In the lead article of this Newsletter we discuss the impact of growing violence on children’s lives, as described by school children in South Africa in their ‘community diagnosis’ with Child-to-Child.

Another country where children place strong emphasis on violence when diagnosing their day to day problems is the USA. For the last several years, Celine Woznica—a health educator who has worked for years with Martín Reyes—has been facilitating Child-to-Child in low-income neighborhoods of Chicago. Celine was startled when the children in Chicago, like the Cape Town children, put violence, crime, drug use, and mistreatment by adults (including parents and police) as the biggest problems affecting their well-being.

But South Africa and the USA have certain preconditions in common. Both have a brutal record of class and racial inequality. Violence begets violence. And the crisis of growing violence is global. As the gap between rich and poor widens world-wide, violence an crime increasingly threaten children’s wellbeing in many countries, especially in urban areas. Child-to-Child facilitators in Latin America noted this disturbing trend. It is especially acute in Nicaragua where poverty is escalating and unemployment has reached 70%. Even in Bolivia where indigenous populations tend to be traditionally peaceful, violence and crime are becoming enormous problems. This is a reflection of extreme poverty and widening discrepancy between rich and poor. While the privileged live in splendor, millions grovel under conditions of increasing unemployment and declining real wages. Today in Bolivia, a family of 5 needs 7 minimum wages simply to meet its basic food needs. It’s a small wonder that crime rates are high. And in Brazil, where the income gap is the highest in Latin Americas, more than 5 million hungry children live on the streets, where local businessmen sometimes pay police to brutalize or kill them.
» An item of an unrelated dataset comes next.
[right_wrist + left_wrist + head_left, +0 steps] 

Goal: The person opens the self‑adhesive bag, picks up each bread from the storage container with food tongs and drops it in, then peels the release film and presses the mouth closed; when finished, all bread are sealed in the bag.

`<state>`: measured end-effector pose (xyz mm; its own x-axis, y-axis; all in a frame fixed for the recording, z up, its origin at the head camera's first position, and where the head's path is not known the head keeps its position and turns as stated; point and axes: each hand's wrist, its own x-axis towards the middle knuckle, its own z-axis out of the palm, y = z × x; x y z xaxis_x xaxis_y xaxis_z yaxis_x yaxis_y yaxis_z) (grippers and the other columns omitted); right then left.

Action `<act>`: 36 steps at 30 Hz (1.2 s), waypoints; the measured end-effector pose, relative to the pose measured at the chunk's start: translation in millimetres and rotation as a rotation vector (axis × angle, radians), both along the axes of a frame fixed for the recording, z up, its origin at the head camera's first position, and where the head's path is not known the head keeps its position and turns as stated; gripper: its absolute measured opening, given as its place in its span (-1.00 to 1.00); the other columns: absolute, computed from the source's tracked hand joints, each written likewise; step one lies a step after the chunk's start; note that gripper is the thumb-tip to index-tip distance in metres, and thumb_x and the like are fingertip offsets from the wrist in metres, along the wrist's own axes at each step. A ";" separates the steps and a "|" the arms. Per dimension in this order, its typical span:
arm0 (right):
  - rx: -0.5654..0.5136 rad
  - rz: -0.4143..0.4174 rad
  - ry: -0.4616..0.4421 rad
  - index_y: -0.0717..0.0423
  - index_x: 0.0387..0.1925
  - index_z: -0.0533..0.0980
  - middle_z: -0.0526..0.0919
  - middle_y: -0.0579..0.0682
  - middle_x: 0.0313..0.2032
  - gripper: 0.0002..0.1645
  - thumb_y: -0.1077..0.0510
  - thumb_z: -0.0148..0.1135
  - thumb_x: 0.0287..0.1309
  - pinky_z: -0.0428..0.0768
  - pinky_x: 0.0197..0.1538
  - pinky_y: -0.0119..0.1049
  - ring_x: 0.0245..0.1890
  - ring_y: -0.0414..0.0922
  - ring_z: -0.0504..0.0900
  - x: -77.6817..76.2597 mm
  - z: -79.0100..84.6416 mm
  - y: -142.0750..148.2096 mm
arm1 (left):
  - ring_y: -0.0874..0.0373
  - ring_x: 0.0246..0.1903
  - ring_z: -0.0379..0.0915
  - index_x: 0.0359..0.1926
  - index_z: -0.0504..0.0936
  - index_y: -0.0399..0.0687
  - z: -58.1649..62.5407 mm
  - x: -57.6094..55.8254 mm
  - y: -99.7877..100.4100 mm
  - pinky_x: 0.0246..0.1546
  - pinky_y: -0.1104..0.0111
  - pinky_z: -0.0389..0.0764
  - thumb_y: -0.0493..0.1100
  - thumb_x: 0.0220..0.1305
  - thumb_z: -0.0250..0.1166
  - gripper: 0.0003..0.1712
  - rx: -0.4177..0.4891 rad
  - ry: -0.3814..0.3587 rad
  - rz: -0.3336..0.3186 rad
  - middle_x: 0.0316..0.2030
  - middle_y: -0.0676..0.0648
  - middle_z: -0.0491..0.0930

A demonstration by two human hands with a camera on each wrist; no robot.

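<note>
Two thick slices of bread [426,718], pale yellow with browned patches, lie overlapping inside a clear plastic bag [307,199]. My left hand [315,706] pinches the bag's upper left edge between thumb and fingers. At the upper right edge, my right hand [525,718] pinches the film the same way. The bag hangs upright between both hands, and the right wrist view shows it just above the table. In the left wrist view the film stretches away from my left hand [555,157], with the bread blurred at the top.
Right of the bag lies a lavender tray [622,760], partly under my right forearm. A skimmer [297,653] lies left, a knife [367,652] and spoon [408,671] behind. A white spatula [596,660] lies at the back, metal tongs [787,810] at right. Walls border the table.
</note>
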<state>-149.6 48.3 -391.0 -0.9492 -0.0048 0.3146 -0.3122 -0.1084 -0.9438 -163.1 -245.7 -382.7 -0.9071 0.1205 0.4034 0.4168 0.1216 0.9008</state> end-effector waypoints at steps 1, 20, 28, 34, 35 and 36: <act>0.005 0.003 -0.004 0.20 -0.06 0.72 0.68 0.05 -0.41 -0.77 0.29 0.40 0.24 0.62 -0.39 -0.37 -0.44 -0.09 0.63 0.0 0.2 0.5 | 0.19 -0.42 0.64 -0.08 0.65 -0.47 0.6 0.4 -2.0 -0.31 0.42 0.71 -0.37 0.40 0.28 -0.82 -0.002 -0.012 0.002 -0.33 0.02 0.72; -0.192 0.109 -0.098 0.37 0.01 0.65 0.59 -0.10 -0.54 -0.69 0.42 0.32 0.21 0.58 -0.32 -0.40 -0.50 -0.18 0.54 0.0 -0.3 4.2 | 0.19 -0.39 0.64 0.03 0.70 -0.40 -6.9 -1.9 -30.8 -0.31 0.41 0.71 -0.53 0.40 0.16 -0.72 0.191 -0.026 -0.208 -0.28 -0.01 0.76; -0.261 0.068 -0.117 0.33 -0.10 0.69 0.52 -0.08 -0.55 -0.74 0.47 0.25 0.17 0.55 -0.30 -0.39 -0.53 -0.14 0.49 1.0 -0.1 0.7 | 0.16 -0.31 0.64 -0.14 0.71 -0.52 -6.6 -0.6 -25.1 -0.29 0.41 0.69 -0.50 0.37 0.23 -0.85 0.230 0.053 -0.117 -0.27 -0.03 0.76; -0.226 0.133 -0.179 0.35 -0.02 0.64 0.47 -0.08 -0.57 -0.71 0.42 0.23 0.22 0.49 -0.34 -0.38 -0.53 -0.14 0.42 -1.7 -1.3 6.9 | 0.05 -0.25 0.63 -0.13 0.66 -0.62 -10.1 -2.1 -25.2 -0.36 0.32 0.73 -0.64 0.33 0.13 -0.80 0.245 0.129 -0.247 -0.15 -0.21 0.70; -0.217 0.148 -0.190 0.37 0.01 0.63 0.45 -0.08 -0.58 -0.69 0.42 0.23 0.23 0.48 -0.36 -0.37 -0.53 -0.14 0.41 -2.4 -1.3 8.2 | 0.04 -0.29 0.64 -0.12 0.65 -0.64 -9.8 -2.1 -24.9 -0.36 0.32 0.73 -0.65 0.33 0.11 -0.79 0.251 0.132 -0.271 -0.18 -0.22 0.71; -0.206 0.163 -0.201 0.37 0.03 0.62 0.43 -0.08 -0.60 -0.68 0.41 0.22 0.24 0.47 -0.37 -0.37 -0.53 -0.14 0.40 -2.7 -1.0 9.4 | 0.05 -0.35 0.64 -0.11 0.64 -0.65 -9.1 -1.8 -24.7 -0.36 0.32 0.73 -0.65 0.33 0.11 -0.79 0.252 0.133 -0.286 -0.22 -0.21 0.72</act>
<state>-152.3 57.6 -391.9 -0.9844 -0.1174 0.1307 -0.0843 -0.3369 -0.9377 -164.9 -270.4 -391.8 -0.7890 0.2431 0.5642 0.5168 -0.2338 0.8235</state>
In Argentina, where I (David Werner) was invited to speak at the 3rd National Meeting of Social Pediatrics in April, 1996, one speaker showed graphs showing health trends among children since the 1980s. While there has been a steady decline in deaths caused by infectious diseases (due in part to campaigns for immunization and oral rehydration), the death rate from accidents, and especially from violence, have climbed steeply. The speaker asserted that the startling increase in violence was a consequence of pervasive social problems, especially growing inequity, increased unemployment, and declining real wages. He concluded that new indicators for measuring well-being and development are needed. Child mortality and survival statistics are misleading. Technological interventions may lead to lowering of child death rates, but this says little about the quality of life of those who survive.
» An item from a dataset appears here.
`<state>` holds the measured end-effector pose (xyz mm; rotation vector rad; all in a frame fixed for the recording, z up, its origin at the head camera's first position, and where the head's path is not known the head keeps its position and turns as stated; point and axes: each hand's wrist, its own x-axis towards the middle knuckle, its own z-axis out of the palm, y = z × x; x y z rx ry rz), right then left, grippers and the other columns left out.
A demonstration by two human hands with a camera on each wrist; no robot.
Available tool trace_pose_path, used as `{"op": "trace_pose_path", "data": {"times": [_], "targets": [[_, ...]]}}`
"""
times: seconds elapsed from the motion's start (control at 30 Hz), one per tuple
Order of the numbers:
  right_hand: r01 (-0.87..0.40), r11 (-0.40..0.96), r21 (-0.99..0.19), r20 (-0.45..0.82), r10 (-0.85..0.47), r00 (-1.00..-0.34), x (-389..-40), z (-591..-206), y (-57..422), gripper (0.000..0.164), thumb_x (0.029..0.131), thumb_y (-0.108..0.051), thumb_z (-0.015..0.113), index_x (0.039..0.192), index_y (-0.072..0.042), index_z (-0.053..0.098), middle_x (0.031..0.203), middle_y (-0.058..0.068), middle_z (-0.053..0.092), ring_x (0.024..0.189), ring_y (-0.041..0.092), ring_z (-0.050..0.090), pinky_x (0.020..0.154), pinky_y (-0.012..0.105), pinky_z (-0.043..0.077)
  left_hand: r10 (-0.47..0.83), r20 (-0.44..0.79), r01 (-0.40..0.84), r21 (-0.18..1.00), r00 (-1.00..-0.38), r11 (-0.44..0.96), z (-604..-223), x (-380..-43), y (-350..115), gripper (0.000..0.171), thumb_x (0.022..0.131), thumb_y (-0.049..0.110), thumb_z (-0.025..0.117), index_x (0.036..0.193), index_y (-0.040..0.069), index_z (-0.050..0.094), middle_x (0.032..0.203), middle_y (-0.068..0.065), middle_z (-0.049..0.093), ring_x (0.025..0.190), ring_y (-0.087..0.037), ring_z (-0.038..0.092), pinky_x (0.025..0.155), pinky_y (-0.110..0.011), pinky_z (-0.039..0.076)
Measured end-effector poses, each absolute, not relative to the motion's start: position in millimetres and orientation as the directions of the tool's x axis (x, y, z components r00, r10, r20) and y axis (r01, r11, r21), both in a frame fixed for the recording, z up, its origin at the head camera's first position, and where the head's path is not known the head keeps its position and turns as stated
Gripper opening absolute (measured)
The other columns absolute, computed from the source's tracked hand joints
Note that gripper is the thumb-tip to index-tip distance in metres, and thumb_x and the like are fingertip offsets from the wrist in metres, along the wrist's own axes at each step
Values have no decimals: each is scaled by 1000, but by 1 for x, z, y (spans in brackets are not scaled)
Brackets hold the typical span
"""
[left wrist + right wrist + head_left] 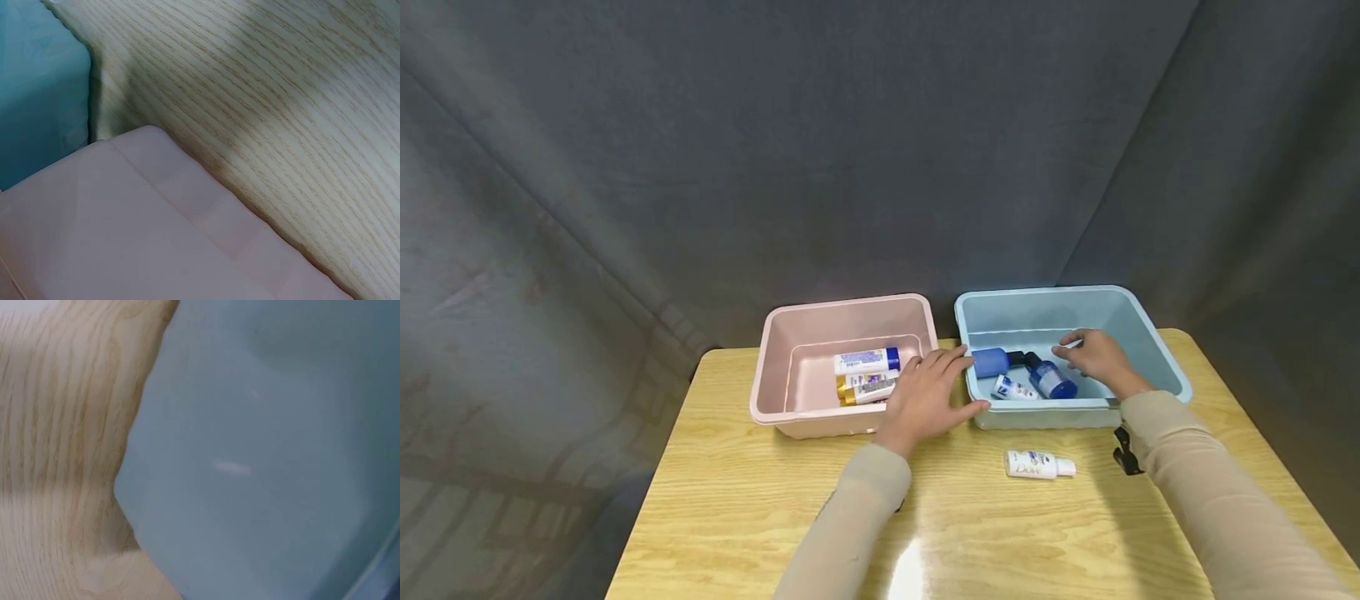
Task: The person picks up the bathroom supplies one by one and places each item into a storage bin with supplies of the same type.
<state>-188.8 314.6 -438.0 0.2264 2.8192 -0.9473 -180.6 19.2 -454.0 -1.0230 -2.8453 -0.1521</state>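
Note:
In the head view my left hand (927, 398) spreads its fingers over the gap between the pink bin (786, 417) and the light blue bin (1078, 403). Its fingertips overlap the blue bin's left rim, and nothing is in its grasp. Inside the blue bin, my right hand (1096, 358) hovers with loosely bent fingers and no object between them. Just left of it lies a dark blue pump bottle (1051, 379). Beside that are a blue bottle with a black top (992, 362) and a small white-and-blue tube (1015, 389).
A white Dove bottle (1033, 465) lies on the wooden table (760, 517) in front of the blue bin. The pink bin holds a white tube with a blue cap (861, 361) and gold-capped white containers (872, 390). A dark curtain (850, 167) hangs behind.

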Motion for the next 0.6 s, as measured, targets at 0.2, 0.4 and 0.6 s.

In the United States infant and maternal mortality rates may be low compared to many Third World countries. But they are the highest of the so-called “Northern Market Economies.” However, mortality rates tell us little about the quality of life of the children and youth who survive. A national survey several years ago showed that in the USA, 20% of teenage boys and 10% of girls attempt suicide! Also, the homicide rate in the USA is much higher than in any other economically prosperous country, as is the proportion of the population that lacks any form of health insurance (15%). In the USA one in four children lives below the poverty line. Yet the Contract with America has gutted one social assistance program after another, from Head Start to child support for unemployed single mothers. Over the past 10 years real wages of the working class have declined while earnings of the very rich have skyrocketed. Taxes have increased for the poor, as have tax breaks for the rich.

Social activists describe this kind of entrenched and growing inequity structural violence. Structural violence leads to personal violence, at every level of society, but especially among-and toward-those who are most marginalized and desperate.

If children's health is a concern, we must start by helping to free their minds.

Unfortunately, the United States (or better said, US government and big business) have great influence over political and economic trends worldwide. The same sort of cutbacks of public spending, decrease in real wages, and flattening of taxes that were formerly progressive (which used to help equalize gains and services across the classes) have been imposed on poor, debt-stricken countries in the form of Structural Adjustment Programs.

One key aspect of Structural Adjustment, as required by the World Bank and IMF in exchange for bail-out loans, is the privatization of government enterprises and public services. True, the selling of such enterprises provides governments with money to service foreign debt. But it also causes massive unemployment at the same time it reduces public assistance to the destitute. In each of the countries of Latin America I have visited in the past year—Mexico, Chile, Brazil, Bolivia, and Argentina—popular demonstrations were taking place to protest the privatization of different public enterprises and services, ranging from mining operations to telephone services to public hospitals. The protests were mostly organized by the thousands of employees who were losing their jobs. Their protests went unheeded, excepts for violent repression by police and soldiers. ‘Progress’ and ‘development’ have been defined as ‘economic growth’ which, of course, means growth for the already wealthy. And who are the poor to stand in the way of ‘progress?’

Following this fat-cat paradigm of ‘development,’ in which economic growth is seen as the ultimate measure of well-being regardless of the human and environmental costs, we are headed on a disaster course. It is time that more of us wake up. If children’s health is a concern, we must start by helping to free children’s minds. Today’s children will be tomorrow’s leaders or beasts of burden, depending on how we educate them.

This is why Martín Reyes' “education of liberation” is of such vital importance.